#### DATASET CONTENT ####

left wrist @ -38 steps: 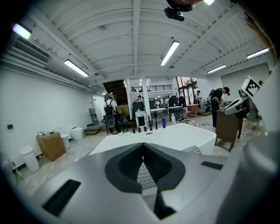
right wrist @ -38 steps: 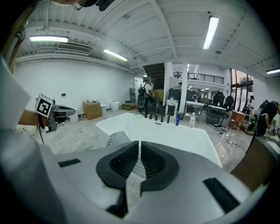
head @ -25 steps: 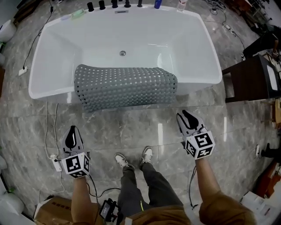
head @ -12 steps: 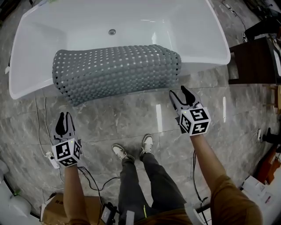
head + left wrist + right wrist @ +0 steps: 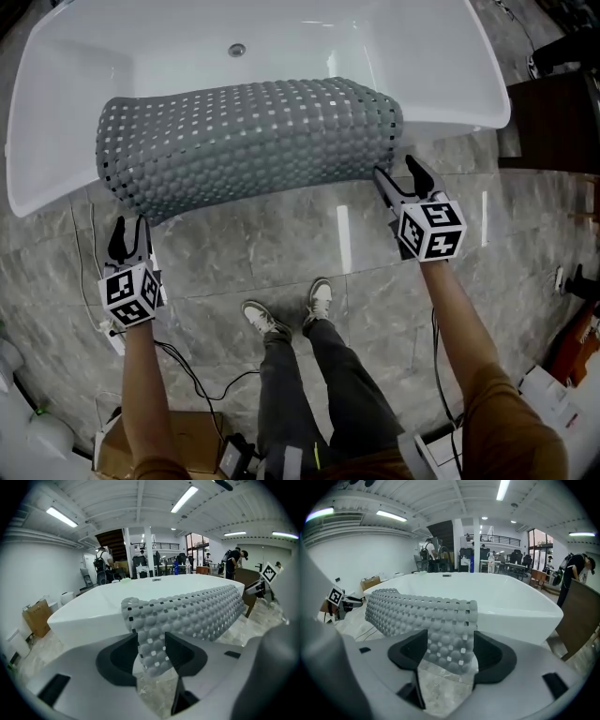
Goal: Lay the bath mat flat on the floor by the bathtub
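Grey marble floor (image 5: 281,248) beside white bathtub (image 5: 309,42)

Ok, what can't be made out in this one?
- Bathtub far end: cut off by the head view's top edge.
- Near rim beneath the bath mat: covered by it in all views.
- People in the background: too small and distant in both gripper views.

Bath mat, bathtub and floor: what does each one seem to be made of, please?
Bath mat: probably soft rubber or PVC, matte grey; it drapes over the tub's rim and has moulded bumps and square holes.
Bathtub: glossy white, likely acrylic or enamel; smooth with bright reflections.
Floor: polished grey tiles, marble or marble-look; veins, joint lines, light streaks.
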The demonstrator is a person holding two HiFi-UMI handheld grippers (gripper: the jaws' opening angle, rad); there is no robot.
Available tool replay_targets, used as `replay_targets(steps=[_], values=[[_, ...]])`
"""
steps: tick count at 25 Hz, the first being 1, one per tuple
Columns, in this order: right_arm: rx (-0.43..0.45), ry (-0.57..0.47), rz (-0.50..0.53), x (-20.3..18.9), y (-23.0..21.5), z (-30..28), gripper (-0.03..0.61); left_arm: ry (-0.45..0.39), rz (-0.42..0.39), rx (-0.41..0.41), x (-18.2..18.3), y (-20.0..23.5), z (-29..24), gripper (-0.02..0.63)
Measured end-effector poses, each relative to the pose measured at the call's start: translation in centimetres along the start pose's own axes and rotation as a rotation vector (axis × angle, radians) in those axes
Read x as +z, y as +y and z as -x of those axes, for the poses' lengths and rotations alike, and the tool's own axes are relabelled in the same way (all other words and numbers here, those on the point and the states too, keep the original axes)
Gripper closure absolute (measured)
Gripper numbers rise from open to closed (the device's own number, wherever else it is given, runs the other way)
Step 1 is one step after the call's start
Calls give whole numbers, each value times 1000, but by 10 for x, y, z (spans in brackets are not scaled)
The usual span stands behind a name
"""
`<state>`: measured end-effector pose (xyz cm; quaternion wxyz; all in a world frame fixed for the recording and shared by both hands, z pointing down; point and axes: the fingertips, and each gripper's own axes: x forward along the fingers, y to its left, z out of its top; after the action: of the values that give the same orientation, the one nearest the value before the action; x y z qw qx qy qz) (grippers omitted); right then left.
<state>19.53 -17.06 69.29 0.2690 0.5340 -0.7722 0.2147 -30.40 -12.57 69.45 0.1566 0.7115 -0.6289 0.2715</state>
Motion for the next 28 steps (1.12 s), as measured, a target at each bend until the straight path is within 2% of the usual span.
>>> replay_targets(steps=[5, 9, 12, 13, 15, 16, 24, 28], values=[[16, -12, -4, -5, -5, -18, 240, -18, 57, 1, -7, 7, -15, 396], [23, -28, -10, -10, -12, -26, 207, -34, 89, -44, -14, 0, -26, 284], [32, -11, 4, -18, -11, -42, 192, -38, 122, -95, -22, -3, -38, 227], [36, -5, 11, -21, -9, -47, 185, -30, 129, -124, -26, -5, -43, 203], [44, -5, 8, -21, -6, -55, 167, -12, 138, -183, -31, -10, -52, 95], [48, -6, -1, -20, -5, -59, 152, -7, 140, -201, -32, -12, -56, 62], [57, 16, 2, -32, -2, -78, 146, -19, 210, -249, -33, -13, -79, 49], [68, 38, 34, -34, 0, -79, 146, 1, 213, -226, -35, -11, -84, 52]])
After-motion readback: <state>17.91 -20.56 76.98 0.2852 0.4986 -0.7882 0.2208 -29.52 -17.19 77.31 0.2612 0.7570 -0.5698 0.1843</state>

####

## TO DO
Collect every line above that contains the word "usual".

## TASK OUTPUT
The usual span stands behind a name
Motion for the next 28 steps (1.12 s), as measured, a target at each bend until the straight path is within 2% of the usual span.

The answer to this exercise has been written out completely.